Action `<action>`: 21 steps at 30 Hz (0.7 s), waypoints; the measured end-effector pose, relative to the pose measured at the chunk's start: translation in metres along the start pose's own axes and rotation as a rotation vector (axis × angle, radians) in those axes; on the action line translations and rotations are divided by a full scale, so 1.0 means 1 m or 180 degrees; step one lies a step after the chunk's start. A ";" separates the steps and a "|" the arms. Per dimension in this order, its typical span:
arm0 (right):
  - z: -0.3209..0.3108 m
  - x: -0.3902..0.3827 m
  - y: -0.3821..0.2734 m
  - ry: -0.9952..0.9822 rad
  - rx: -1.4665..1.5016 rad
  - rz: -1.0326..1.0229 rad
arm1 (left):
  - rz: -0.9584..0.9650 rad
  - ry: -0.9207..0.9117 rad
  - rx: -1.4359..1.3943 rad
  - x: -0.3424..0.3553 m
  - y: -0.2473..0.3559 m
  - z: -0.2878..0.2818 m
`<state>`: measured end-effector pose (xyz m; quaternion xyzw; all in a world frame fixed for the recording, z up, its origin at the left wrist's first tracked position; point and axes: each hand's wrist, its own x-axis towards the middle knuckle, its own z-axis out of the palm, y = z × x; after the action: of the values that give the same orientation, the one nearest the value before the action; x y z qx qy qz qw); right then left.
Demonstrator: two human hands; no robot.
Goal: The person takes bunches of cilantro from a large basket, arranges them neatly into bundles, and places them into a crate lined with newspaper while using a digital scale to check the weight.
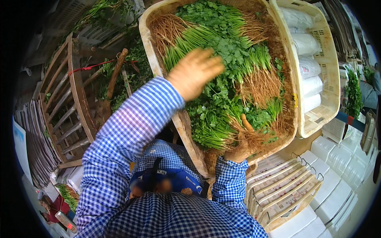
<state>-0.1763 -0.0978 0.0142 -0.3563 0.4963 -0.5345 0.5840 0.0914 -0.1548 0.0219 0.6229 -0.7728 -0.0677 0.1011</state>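
A leafy herb bunch [212,137] with its roots on lies at the lower middle of the frame, in the near end of a cream plastic crate [150,47] packed with similar greens. Its long axis runs roughly across the picture, leaves to the left, tangled brown roots [260,139] to the right. The worker's right hand [240,150], entering from below, is the nearer by far, set right at the root end; one finger rises through the strands while the others are hidden, so whether they grip cannot be told. The left hand [194,73], blurred, is well apart, above and to the left, over the greens at upper centre, its fingers spread and pointing right, holding nothing visible; from them the bunch lies down the frame and slightly right. That placement appears to matter most: the right hand at the roots, the left across the leaves of other bunches. A second crate [331,83] holding white bags [309,65] stands at upper right.
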 end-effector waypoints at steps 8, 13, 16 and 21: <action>-0.017 0.003 0.001 -0.0115 -0.0364 -0.0221 | -0.0608 -0.0623 -0.2959 0.020 0.117 0.066; -0.021 0.014 0.004 -0.0361 0.0047 0.0034 | -0.0599 0.0377 -0.3304 0.002 0.152 0.076; -0.025 0.010 -0.003 -0.0081 0.0479 0.1253 | -0.0696 0.0335 -0.3140 0.000 0.155 0.078; -0.041 0.014 -0.007 -0.0476 0.0698 0.1148 | -0.0268 0.0236 -0.1999 -0.013 0.088 0.051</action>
<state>-0.2184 -0.1083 0.0071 -0.2349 0.4462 -0.4443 0.7405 -0.0022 -0.1240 -0.0082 0.5947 -0.6835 -0.2844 0.3136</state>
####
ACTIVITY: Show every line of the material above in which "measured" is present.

SOLUTION FOR THIS PROBLEM:
Action `<action>`: 21 steps at 30 Hz (0.7 s), waypoints; the measured end-effector pose, relative to the pose measured at the chunk's start: translation in metres along the start pose's own axes and rotation as a rotation vector (axis × angle, radians) in those axes; on the action line translations and rotations are divided by a full scale, so 1.0 means 1 m or 180 degrees; step one lies a step after the chunk's start. A ";" separates the steps and a "|" the arms. Per dimension in this order, its typical span:
`<state>`: measured end-effector pose (xyz m; quaternion xyzw; all in a world frame fixed for the recording, z up, its origin at the left wrist's first tracked position; point and axes: each hand's wrist, its own x-axis towards the middle knuckle, its own z-axis out of the palm, y = z × x; after the action: of the values that give the same orientation, the one nearest the value before the action; x y z qx qy qz qw); right then left.

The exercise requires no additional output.